Naar het oordeel van de rechtbank kan klager vooralsnog niet als redelijkerwijs rechthebbende van het voertuig worden aangemerkt. De Volkswagen is niet onder klager in beslag genomen. De registratie in het RDW als kentekenhouder sluit niet aan op de feitelijke gang van zaken rondom de aankoop van het voertuig. Ook de handtekening onder de aangifte aanschafbelasting wijkt af van de handtekening van klager. Onder deze omstandigheden zou het voertuig bij het ontbreken van een strafvorderlijk belang terug moeten worden gegeven aan de beslagene en niet aan klaagster. Van een dergelijke situatie is echter geen sprake nu er naar het oordeel van de rechtbank wel degelijk een strafvorderlijk belang bij het voortduren van het beslag bestaat. De rechtbank stelt vast dat uit het raadkamerdossier volgt dat er sprake is van een witwasverdenking en dat volgens de informatie van de officier van justitie het onderzoek ten aanzien van deze verdenking en de eigendom van Volkswagen in het kader van de waarheidsvinding nog niet is afgerond.
Gelet op het voorgaande zal de rechtbank het klaagschrift gericht tegen het op grond van artikel 94 Sv gelegde beslag ongegrond verklaren.

3.De beslissing

De rechtbank verklaart:
het klaagschrift ongegrond.
Deze beslissing is op 28 juli 2023 gegeven door mr.
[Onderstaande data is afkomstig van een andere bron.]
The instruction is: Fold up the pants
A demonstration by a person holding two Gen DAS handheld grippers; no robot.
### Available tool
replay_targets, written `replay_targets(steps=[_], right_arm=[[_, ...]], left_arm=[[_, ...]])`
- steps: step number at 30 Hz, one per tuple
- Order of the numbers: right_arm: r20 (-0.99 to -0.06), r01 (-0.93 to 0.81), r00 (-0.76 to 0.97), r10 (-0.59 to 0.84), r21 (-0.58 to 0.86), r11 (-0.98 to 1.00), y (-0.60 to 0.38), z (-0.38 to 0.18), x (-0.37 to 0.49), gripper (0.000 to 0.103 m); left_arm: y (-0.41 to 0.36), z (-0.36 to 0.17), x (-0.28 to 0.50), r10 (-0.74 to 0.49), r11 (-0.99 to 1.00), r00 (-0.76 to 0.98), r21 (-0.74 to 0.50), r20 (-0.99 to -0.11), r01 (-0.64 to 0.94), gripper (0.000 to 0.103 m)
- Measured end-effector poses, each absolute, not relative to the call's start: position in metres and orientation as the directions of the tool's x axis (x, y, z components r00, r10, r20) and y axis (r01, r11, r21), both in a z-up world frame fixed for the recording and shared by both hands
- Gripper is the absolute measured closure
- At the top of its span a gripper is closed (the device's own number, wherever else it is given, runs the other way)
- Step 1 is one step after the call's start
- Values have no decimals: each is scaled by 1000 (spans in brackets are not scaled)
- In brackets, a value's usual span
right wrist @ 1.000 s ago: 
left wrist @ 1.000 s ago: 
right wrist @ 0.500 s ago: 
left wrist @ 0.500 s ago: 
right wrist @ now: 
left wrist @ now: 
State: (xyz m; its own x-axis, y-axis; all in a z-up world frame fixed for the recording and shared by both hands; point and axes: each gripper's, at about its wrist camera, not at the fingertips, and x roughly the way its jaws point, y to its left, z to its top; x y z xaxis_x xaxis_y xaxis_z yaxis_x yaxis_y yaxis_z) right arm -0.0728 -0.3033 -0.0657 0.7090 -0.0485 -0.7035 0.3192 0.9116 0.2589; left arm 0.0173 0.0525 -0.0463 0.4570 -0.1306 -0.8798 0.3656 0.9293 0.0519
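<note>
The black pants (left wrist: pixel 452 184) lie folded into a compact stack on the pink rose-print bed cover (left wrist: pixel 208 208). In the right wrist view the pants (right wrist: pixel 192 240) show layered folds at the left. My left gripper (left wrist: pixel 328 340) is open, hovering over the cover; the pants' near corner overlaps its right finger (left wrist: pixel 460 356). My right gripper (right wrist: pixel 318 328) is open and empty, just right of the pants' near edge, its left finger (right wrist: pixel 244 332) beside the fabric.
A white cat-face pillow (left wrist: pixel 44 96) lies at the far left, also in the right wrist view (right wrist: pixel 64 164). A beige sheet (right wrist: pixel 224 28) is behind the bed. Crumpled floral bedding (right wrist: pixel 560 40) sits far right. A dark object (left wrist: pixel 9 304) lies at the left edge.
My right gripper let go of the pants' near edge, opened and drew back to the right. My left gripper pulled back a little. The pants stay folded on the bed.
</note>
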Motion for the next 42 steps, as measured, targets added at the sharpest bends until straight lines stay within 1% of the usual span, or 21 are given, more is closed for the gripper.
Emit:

A.L. Hoekstra, rechter, in tegenwoordigheid van mr. D. van Spelde, griffier, en is uitgesproken ter openbare terechtzitting van 28 juli 2023.
De griffier is niet in de gelegenheid deze beslissing mede te ondertekenen.
INFORMATIE RECHTSMIDDEL
Tegen deze beslissing kan door het Openbaar Ministerie binnen veertien dagen na dagtekening van deze beslissing en door de klager binnen veertien dagen na de betekening van deze beslissing
beroep in cassatieworden ingesteld bij de Hoge Raad der Nederlanden te 's-Gravenhage (artikel 552d lid 2 Wetboek van Strafvordering).